I followed their gesture, and beheld what looked to be an apartment complex made of cube-shaped tents, carefully stacked together, and with scaffolding added to provide walkways to make the upper levels accessible on foot. The complex consisted of two identical buildings, with each floor of each complex seeming to be identical. First was a row of five rooms (really, two meter cube tents), then a row of five empty scaffold spaces to act as a hallway, and finally a row of four rooms, separated in the middle by a somewhat cramped stairwell that most definitely was not up to code, but would have to do for now.

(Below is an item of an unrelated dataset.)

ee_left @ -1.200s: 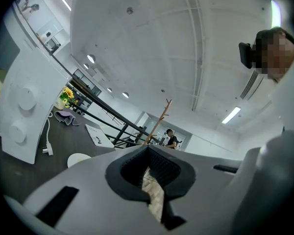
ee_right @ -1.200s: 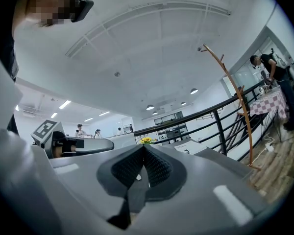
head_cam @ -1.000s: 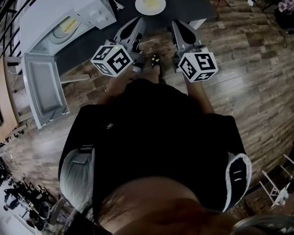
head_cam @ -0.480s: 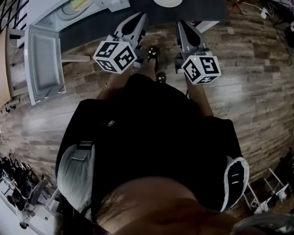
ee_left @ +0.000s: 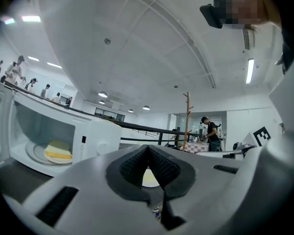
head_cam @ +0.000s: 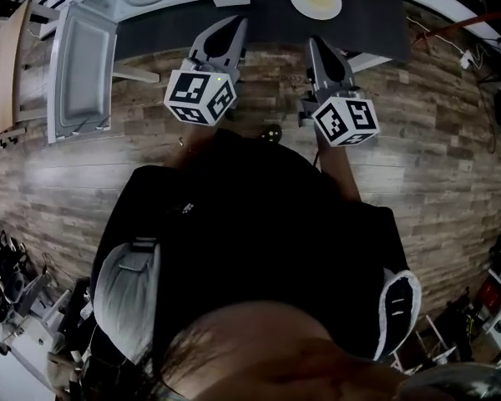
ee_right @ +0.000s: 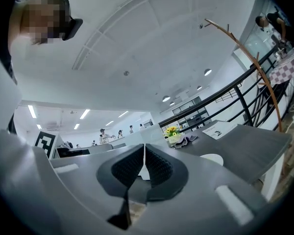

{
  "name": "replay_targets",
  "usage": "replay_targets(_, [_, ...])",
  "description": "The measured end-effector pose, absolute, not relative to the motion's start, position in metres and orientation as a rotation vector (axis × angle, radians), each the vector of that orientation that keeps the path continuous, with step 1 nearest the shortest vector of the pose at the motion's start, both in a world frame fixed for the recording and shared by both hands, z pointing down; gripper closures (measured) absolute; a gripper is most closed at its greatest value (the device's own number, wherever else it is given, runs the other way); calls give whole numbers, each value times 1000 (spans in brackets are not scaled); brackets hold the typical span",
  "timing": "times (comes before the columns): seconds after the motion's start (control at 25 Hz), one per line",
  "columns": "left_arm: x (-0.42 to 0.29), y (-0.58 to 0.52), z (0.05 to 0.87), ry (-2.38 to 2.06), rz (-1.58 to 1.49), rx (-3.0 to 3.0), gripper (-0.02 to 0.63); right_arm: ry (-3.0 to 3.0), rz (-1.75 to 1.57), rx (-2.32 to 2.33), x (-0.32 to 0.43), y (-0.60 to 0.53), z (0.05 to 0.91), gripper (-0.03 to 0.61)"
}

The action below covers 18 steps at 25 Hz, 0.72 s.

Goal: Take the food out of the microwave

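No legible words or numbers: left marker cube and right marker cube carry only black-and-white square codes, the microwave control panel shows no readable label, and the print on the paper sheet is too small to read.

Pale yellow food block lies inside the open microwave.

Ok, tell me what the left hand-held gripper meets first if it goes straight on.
Probably the plate, which shows straight ahead just beyond the shut left hand-held gripper. The microwave lies off to the left. Height is unclear, so it might pass over the plate.
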<state>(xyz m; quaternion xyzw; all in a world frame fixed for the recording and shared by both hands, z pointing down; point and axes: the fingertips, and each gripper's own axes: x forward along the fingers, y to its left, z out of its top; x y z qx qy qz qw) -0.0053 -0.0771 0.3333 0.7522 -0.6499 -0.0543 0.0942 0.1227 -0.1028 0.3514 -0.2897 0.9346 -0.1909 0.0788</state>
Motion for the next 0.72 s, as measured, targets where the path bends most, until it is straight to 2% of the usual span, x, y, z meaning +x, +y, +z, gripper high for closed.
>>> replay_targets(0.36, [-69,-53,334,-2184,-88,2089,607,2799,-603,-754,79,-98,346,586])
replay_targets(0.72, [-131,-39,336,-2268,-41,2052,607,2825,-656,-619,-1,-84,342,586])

Each building was three floors tall, which, at two buildings and nine rooms per floor, brought the total room count to fifty four.

I'd known, when designing this thing, that it'd be overbuilt by at least fourteen rooms, but I hadn't really given a shit. What were they going to do, complain that I'd given them too much housing? Besides, at some point, someone might wanna move into this place, and it'd be nice to already have somewhere for them to stay.

"Have y'all seen the interiors yet?" I asked.

"That bunnygirl of yours is still working on 'em," she said. "We did look inside the first one she finished, though. Did you two just... overshoot, on the space? Or..."

"I'm gonna level with you," I said. "Just because I think that giving y'all productive jobs is better than prison time does not mean that I think I'm doing something good, here. You don't really have a choice in working for the Purpleheart Collective, and that is, y'know... kinda bad. So... In order to feel better about what I'm doing here, I'm going to try very, very hard to give y'all an actually decent standard of living. Which, yes, starts with giving you big, roomy apartments, and plenty of free time to enjoy those apartments."

She grunted. "I didn't really have a choice in joining the Dock Snakes, either. At least you're-"

"I get that you're either trying to make me feel better, or just complaining about how being poor sucks," I interrupted, "but I'd really rather not hear about the conditions that lead you to feel like indentured servitude in a company town represents an improvement in your quality of life."

She snorted, grinning a little. "Who knew the big bad Wizard was a big bad softy?"

"Literally anyone who's talked to me for longer than ten minutes."


Lunch was cooked in a giant communal pot, and consisted mainly of carrots, onions, and potatoes, with the three miscellaneous fish we added serving mainly to provide a meaty-ish stock, rather than for their actual meat content. I mean, sure, there was meat in the soup, especially after we took the fish out to filet off all the meat and put that back in the soup, but the bulk of it was root vegetables. And, well, dinner was going to be the same thing, since we didn't yet have a bakery set up to turn grains into bread, and all we had was root vegetables and whatever we could fish out of the harbor.

Still... it was hearty food, and in large quantities. It'd do for now.

But I couldn't wait to see how this place developed.